An author uses direct characterization to tell his/her readers what a certain character is like. For example, an author can state that the hero in his novel is fearless, stubborn, or even meticulous. In direct characterization, the author directly reveals to us the personality of the character by using adjectives and other descriptive words and phrases.
For example, we are told that the king in the story is "semi-barbaric" or "barbaric" in nature. He is also said to be a man of "exuberant fancy," with "an authority so irresistible that, at his will, he turned his varied fancies into facts." He is introspective, a man "greatly given to self-communing."
Similarly, his daughter is directly characterized as having the same barbaric nature; she is also "intense and fervid" (passionate) in temperament.
In indirect characterization, an author reveals what a character is like through an account of his/her thoughts, actions, speech, facial expressions, and effect on others. In the story, the king commissions a special amphitheater to be built. According to the text, the king's arena is to be "an agent of poetic justice, in which crime was punished, or virtue rewarded, by the decrees of an impartial and incorruptible chance."

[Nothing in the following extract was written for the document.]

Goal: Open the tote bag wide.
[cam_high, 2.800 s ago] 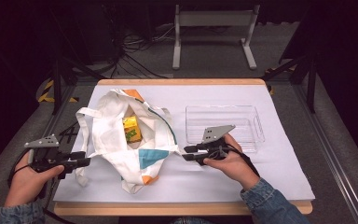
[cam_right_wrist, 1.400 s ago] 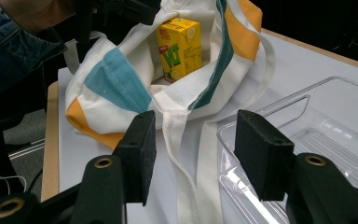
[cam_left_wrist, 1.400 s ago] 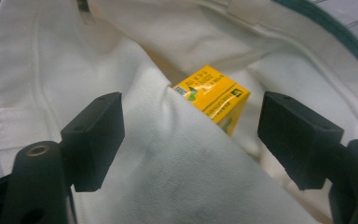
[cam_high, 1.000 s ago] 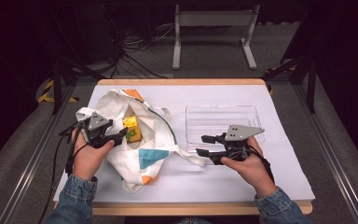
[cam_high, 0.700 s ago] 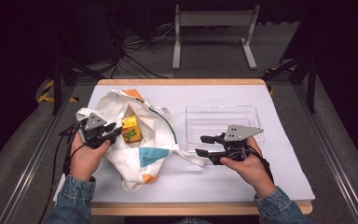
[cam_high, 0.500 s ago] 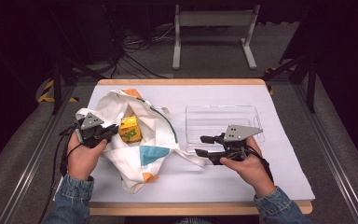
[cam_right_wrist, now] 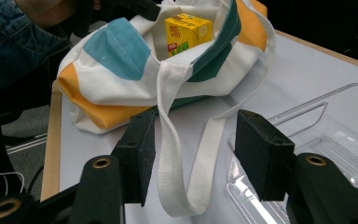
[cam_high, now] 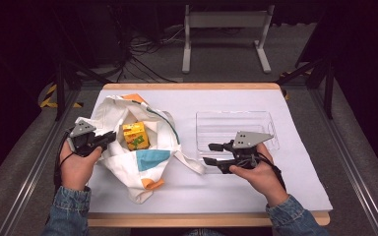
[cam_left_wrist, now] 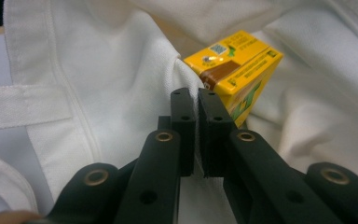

On any given day, an accused lawbreaker must choose between two doors to open in the king's arena. A beautiful maiden stands behind one door and a fearsome tiger behind the other. Here, the king's actions show that he is primarily focused on fulfilling the dictates of his "barbaric idealism." Through the king's actions, the author indirectly shows us that the king is iron-willed and imperious in nature.
In indirect characterization, authors may also reveal to us the thoughts of certain characters. In the story, we are told what the princess thinks of the beautiful maiden who stands behind one of the doors and what she thinks about her lover possibly meeting a violent end. Here are some quotes that reveal to us the princess' thoughts. They tell us much about the kind of person she is:
Often had she seen, or imagined that she had seen, this fair creature throwing glances of admiration upon the person of her lover, and sometimes she thought these glances were perceived, and even returned.
...with all the intensity of the savage blood transmitted to her through long lines of wholly barbaric ancestors, she hated the woman who blushed and trembled behind that silent door.
How in her grievous reveries had she gnashed her teeth, and torn her hair, when she saw his start of rapturous delight as he opened the door of the lady!
Through her thoughts, we can see that the princess has a jealous and possessive nature. The author ends the story ambiguously; we are left to decide for ourselves whether the princess will succumb to the dictates of her possessive nature or whether she will yield to compassion. The beauty of indirect characterization is that it allows the reader to come to his/her own conclusions about a particular character.